▶ **Exercise**
In the records below, find the line containing "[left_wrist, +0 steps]". Output it and every line after it to the end, unchanged, with no pictures.

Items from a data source

== Segment start ==

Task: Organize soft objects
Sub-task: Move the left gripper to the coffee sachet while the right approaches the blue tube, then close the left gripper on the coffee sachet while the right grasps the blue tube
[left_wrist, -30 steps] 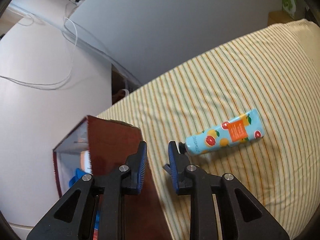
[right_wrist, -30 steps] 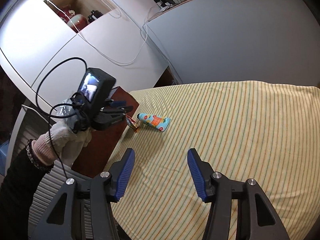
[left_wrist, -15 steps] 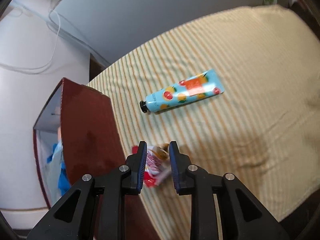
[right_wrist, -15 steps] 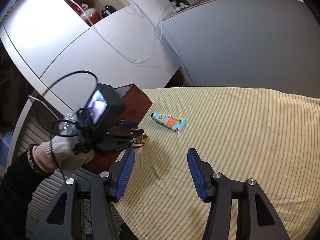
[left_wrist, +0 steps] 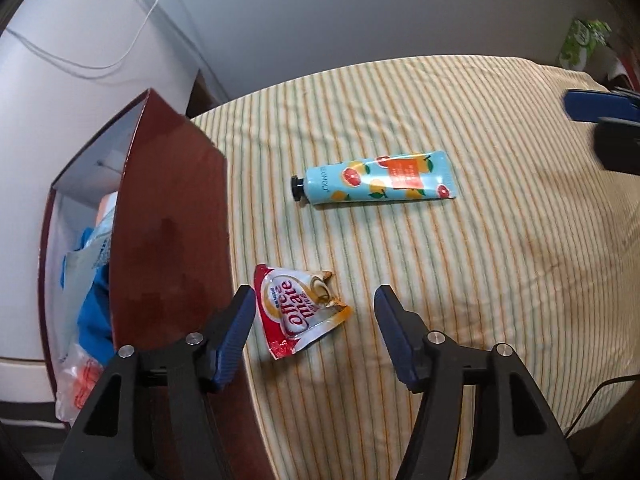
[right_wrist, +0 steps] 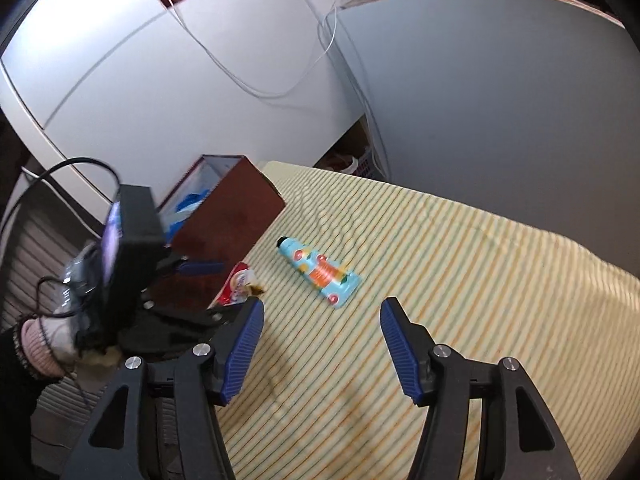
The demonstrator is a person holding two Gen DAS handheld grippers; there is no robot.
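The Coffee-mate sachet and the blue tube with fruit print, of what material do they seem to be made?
Coffee-mate sachet: likely thin plastic or foil laminate with a glossy print; it is crumpled, its corner creased and curled. Blue tube: probably soft, smooth plastic with a slight sheen; its tail is crimped flat and its small cap is black. Both lie on the striped cloth, which looks like matte woven fabric with faint wrinkles.
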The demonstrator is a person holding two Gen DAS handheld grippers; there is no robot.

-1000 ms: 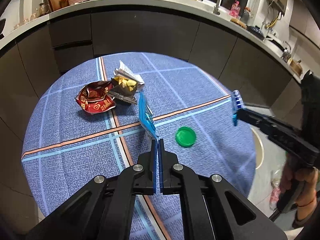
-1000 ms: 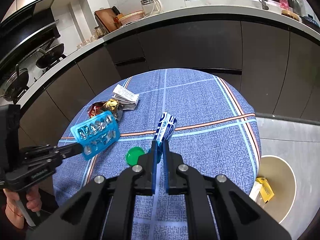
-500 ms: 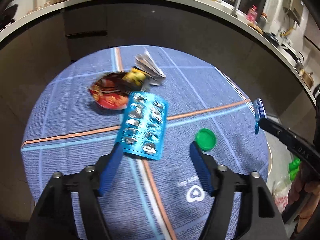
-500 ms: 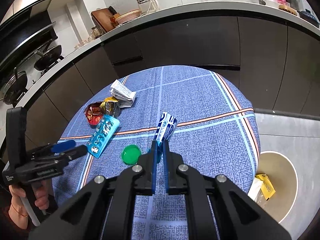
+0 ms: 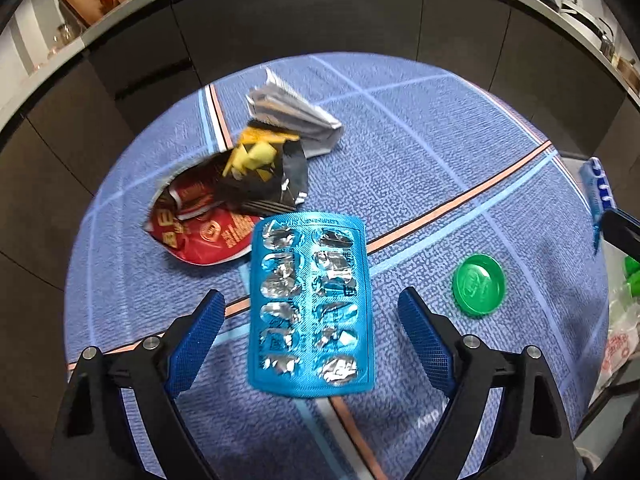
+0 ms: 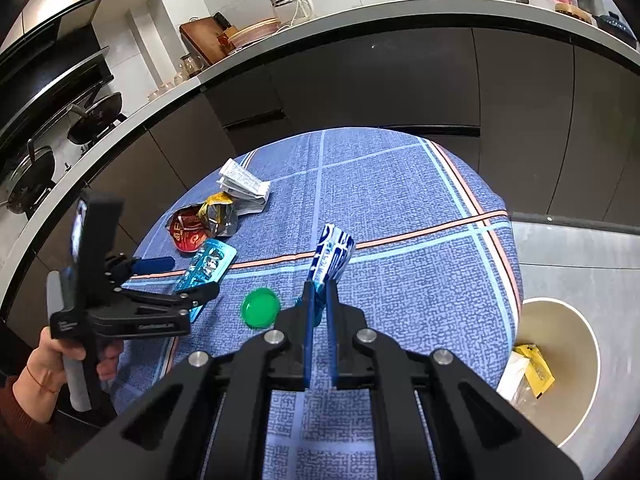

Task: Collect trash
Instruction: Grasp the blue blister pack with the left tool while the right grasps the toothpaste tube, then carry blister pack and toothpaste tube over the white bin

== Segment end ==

▶ **Expected answer**
[left_wrist, +0 steps] 
[right_wrist, +0 steps] 
The demonstrator is a person holding two Gen DAS handheld grippers; there is no robot.
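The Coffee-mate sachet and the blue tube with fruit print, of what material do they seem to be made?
Coffee-mate sachet: likely thin plastic or foil laminate with a glossy print; it is crumpled, its corner creased and curled. Blue tube: probably soft, smooth plastic with a slight sheen; its tail is crimped flat and its small cap is black. Both lie on the striped cloth, which looks like matte woven fabric with faint wrinkles.
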The demonstrator is a person holding two Gen DAS handheld grippers; there is no robot.

-1000 ms: 
-1000 ms: 
-500 ms: 
-500 ms: 
+0 ms: 
+0 ms: 

Task: Collect trash
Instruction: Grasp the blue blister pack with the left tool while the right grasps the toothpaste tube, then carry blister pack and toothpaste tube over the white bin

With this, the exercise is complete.